Optimizing viral protein yield of influenza virus strain A/Vietnam/1203/2004 by modification of the neuraminidase gene

Abstract

The preparation of high-yield prepandemic influenza virus H5N1 strains has presented a challenge to both researchers and vaccine manufacturers. The reasons for the relatively low yield of the H5N1 strains are not fully understood, but it might be partially dependent on the interactions between the hemagglutinin (HA) or neuraminidase (NA) surface glycoprotein and other influenza virus proteins. In this study, we have constructed chimeras between the A/Puerto Rico/8/34 (PR8) NA gene and the A/Vietnam/1203/2004 (VN1203) NA gene that have resulted in an increase in the virus yield of the reassortant viruses without a significant loss of NA activity. By combining the amino terminus of NA from the PR8 strain with the carboxy terminus of NA from VN1203, the surface epitopes unique to the H5N1 VN1203 NA glycoprotein are maintained. This reassortant virus had a higher titer and total protein yield in eggs, grew to a higher titer, produced large plaques on MDCK cells, and retained NA activity. This work describes a novel recombinant technique designed to increase the yields of vaccine candidates for the production of pandemic influenza virus vaccines. The relationship between the infectivity and protein yield of the reassortants also is discussed.

FIG. 1.

Neuraminidase alignment and chimeras. (A) The alignment of the amino terminus of the NA gene segments from A/Vietnam/1203/2004 (top line) and A/Puerto Rico/8/34 (bottom line) is shown. The Clustal W method was used for this alignment, and identical amino acids are shown with taller bars, while changes are shown with shorter bars. The first six amino acids comprise the only cytoplasmic portion of the protein (1). The NA transmembrane region is boxed, and the stalk region is underlined.
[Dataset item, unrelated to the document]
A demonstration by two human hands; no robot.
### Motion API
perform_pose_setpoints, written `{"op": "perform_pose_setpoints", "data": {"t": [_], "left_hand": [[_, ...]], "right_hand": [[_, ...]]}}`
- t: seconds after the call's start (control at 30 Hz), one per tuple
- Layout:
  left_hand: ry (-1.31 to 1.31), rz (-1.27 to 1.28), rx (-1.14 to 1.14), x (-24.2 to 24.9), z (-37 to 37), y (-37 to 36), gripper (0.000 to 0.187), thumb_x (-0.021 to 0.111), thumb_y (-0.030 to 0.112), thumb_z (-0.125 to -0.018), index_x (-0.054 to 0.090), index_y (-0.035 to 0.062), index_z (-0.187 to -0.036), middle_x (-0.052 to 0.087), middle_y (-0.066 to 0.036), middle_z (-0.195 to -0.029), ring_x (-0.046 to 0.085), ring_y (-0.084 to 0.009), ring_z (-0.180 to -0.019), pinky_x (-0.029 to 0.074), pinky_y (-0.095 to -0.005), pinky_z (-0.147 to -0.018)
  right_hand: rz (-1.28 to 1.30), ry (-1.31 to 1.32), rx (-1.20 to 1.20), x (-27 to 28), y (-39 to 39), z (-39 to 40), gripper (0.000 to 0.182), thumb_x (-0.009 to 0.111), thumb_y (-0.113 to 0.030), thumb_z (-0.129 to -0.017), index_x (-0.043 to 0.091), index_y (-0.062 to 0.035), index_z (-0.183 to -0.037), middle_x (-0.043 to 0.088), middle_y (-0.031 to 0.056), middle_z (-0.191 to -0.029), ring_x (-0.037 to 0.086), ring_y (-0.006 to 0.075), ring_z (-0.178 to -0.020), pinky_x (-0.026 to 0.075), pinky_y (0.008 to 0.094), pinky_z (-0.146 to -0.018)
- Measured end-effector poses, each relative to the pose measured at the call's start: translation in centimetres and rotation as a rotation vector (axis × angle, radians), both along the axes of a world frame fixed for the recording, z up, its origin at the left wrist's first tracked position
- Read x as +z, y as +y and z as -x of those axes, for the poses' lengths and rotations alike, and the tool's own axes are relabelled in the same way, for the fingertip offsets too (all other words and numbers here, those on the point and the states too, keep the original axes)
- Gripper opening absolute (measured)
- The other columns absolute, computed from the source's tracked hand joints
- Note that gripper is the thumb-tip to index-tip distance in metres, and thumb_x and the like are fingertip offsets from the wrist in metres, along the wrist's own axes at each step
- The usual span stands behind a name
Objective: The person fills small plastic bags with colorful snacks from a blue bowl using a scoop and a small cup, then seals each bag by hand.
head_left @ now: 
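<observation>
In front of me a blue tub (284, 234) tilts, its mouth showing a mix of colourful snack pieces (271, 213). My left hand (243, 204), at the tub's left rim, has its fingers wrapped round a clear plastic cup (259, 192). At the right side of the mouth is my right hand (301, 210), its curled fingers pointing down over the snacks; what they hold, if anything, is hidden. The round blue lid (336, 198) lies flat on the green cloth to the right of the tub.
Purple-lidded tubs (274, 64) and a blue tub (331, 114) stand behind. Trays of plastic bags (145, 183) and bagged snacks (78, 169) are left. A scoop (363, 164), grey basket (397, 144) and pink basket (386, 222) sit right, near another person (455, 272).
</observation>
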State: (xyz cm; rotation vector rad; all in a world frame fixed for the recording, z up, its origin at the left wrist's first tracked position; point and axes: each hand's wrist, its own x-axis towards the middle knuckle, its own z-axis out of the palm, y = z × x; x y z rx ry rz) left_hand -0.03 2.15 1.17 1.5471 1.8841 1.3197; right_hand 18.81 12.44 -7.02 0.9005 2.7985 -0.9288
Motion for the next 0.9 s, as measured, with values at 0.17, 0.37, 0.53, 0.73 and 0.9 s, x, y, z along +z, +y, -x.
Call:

Deletions are indicated by a dash instead of an amino acid letter. (B) The first two constructs shown in this cartoon are PR8 (striped) and VN1203 (solid), respectively. Chimeras between the two NA genes are indicated by the insertion of the striped PR8 portion into the solid VN1203 NA gene, and the amino acid numbers indicate the length of the final constructs.

FIG. 2.

Plaque morphology of the reassortant viruses on MDCK cell monolayers. Cell monolayers were fixed with methanol at 72 h postinfection and were stained with 1% crystal violet. The plates were dried, and then plaques were counted and photographed for an analysis of the various plaque sizes.

FIG. 3.

Replication kinetics. Single-step growth curves of reverse genetics-generated viruses in MDCK cells. Cultures in 12-well dishes were infected at a multiplicity of infection of 3 PFU/cell, and samples were taken from the infected cell monolayer at the indicated time points. The titers of the samples on MDCK cells were determined. These growth curves are averages from three independent experiments, and standard errors are indicated. N-term, N terminus; aa, amino acid.

FIG. 4.

Total protein. The viruses were propagated in the allantoic cavities of 9-day-old embryonated eggs by the inoculation of 0.2 ml of diluted virus stocks containing ∼10⁴ EID₅₀ or 0.1 HA units/ml at 33°C for 2 days. Virus in allantoic fluid was concentrated and purified by banding in 15 to 60% sucrose gradients (14). Total protein yield was measured from virions purified from 60 ml of allantoic fluid. Viruses that contained the HA gene from PR8 are the striped bars on the left, while those with the VN1203 HA gene are represented by the solid bars on the right. The JV15 (wild-type) virus that contains HA and NA from PR8 was set at 100% for protein yield, and the remainder of the viruses are compared to this. This graph shows the averages from two independent experiments. JV15 (PR8 HA and PR8 NA), JV16 (PR8 HA and VN1203 NA), JV17 (PR8 HA and VN1203 NA with the stalk deleted), JV18 (PR8 HA and VN1203 NA with the PR8 stalk), JV22 (PR8 HA and VN1203 NA with the PR8 N terminus), JV19 (VN1203 HA and PR8 NA), JV20 (VN1203 HA and VN1203 NA), JV21 (VN1203 HA and VN1203 NA with the stalk deleted), JV23 (VN1203 HA and VN1203 NA with the PR8 stalk), and JV24 (VN1203 HA and VN1203 NA with the PR8 N terminus) were used.

FIG. 5.

Neuraminidase activity. The JV24 reassortant virus shows restored levels of NA activity. NA activity was measured at 12 h postinfection in MDCK cells and was normalized for HA in each strain at that time point. The mutant strains are compared to the JV20 virus, which contains both HA and NA from VN1203 and is set at 100% for NA activity. This graph shows the averages from three individual experiments.